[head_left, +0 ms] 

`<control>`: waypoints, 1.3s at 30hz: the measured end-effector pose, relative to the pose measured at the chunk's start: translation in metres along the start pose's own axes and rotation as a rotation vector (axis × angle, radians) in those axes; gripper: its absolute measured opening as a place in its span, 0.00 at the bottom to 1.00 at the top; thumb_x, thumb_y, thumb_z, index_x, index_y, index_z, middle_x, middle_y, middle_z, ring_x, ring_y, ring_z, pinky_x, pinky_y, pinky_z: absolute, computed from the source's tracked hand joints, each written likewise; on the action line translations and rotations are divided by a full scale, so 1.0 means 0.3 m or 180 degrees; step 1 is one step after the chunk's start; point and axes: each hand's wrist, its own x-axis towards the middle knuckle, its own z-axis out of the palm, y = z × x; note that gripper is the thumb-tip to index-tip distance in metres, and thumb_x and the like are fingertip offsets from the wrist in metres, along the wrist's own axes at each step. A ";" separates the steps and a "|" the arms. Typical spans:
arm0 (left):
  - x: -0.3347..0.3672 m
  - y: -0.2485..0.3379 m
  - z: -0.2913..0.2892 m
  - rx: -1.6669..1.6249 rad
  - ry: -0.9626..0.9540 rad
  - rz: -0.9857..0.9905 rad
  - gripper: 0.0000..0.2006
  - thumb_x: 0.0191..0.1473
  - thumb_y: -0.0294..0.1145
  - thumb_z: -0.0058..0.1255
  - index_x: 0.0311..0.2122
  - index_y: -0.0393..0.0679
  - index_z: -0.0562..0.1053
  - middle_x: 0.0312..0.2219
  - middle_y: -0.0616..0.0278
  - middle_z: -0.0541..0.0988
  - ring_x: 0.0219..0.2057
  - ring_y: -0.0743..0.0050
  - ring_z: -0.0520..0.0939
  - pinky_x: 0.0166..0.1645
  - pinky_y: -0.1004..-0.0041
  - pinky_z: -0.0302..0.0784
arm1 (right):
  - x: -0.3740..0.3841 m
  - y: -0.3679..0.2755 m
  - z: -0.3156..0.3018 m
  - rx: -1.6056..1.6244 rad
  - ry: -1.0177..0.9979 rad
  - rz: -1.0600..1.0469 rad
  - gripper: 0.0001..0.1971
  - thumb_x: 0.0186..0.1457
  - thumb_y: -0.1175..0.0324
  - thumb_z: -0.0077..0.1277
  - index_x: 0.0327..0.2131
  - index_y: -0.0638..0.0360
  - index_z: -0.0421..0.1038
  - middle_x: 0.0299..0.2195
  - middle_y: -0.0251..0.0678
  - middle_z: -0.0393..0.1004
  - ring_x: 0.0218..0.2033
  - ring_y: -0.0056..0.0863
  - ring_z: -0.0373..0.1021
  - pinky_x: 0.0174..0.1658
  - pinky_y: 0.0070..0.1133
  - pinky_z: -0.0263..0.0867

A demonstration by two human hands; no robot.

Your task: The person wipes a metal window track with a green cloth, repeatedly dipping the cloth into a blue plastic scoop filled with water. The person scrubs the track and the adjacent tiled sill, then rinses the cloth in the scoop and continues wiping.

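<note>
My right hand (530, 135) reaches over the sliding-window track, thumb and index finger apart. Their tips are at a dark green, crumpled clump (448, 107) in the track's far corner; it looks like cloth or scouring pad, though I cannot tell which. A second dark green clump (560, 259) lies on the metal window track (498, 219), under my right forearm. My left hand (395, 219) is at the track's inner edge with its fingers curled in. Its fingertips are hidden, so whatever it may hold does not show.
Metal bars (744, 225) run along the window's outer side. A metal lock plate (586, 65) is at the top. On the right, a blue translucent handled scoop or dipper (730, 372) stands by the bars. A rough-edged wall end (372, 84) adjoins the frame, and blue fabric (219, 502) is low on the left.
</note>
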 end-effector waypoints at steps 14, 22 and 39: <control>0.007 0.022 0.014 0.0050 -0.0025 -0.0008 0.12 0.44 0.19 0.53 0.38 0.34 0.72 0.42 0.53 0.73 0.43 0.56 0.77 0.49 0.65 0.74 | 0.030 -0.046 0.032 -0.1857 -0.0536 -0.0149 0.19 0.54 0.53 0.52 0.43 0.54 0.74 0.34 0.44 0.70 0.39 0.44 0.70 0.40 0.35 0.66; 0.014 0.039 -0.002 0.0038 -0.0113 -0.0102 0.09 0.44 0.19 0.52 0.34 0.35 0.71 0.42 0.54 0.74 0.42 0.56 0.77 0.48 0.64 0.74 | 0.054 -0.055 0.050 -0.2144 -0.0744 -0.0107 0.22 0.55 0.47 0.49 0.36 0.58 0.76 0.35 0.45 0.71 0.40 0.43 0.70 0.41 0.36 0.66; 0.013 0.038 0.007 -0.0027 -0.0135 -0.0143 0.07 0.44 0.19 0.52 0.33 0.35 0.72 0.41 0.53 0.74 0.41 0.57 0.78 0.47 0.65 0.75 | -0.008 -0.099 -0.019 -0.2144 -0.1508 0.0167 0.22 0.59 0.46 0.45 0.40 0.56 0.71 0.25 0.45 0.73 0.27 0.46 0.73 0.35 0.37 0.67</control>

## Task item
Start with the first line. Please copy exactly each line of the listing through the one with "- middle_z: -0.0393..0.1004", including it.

## Your response
[head_left, +0 ms] 

`<control>`: waypoints, 1.3s at 30hz: the measured end-effector pose, relative to the pose measured at the chunk's start: translation in metres along the start pose's own axes and rotation as a rotation vector (axis × angle, radians) in those axes; gripper: its absolute measured opening as a place in its span, 0.00 at the bottom to 1.00 at the top; thumb_x, thumb_y, thumb_z, index_x, index_y, index_z, middle_x, middle_y, middle_z, ring_x, ring_y, ring_z, pinky_x, pinky_y, pinky_z: absolute, computed from the source's tracked hand joints, each written likewise; on the action line translations and rotations are divided by a full scale, so 1.0 means 0.3 m or 180 degrees; step 1 is one step after the chunk's start; point and axes: each hand's wrist, its own x-axis towards the middle knuckle, its own z-axis out of the palm, y = z × x; note that gripper is the thumb-tip to index-tip distance in metres, and thumb_x and the like are fingertip offsets from the wrist in metres, along the wrist's own axes at each step. A ";" separates the steps and a "|" the arms. Typical spans:
arm0 (left):
  - x: -0.3347..0.3672 m
  - y: -0.2485..0.3379 m
  - z: -0.2913..0.2892 m
  - rx: -1.6669..1.6249 rad
  - ry: -0.9626..0.9540 rad
  - rz: -0.9857..0.9905 rad
  - gripper: 0.0000..0.2006
  - thumb_x: 0.0191..0.1473
  - thumb_y: -0.0294..0.1145
  - thumb_z: -0.0058..0.1255
  - index_x: 0.0311..0.2122
  - index_y: -0.0393..0.0679
  - index_z: -0.0562..0.1053
  - middle_x: 0.0312..0.2219
  - middle_y: -0.0616..0.0278
  - middle_z: -0.0541..0.0988
  - ring_x: 0.0219..0.2057
  - ring_y: -0.0743..0.0050
  - ring_z: -0.0520..0.0939
  - pinky_x: 0.0166..0.1645
  - pinky_y: -0.1004..-0.0041
  - pinky_z: -0.0302..0.0784
arm1 (right):
  - x: -0.3740..0.3841 m
  - y: -0.3679..0.2755 m
  - z: -0.3156..0.3018 m
  - rx: -1.6056..1.6244 rad
  - ry: -1.0177..0.9979 rad
  - rz: -1.0600..1.0469 rad
  - gripper: 0.0001..0.1971
  - thumb_x: 0.0186..0.1457
  - thumb_y: -0.1175..0.0324
  - thumb_z: -0.0077..0.1277
  - index_x: 0.0327..0.2131
  - index_y: -0.0638..0.0360
  - index_z: -0.0421..0.1038
  - middle_x: 0.0299..0.2195
  - middle_y: -0.0251..0.0678
  - middle_z: -0.0393..0.1004

The output requires no further additions.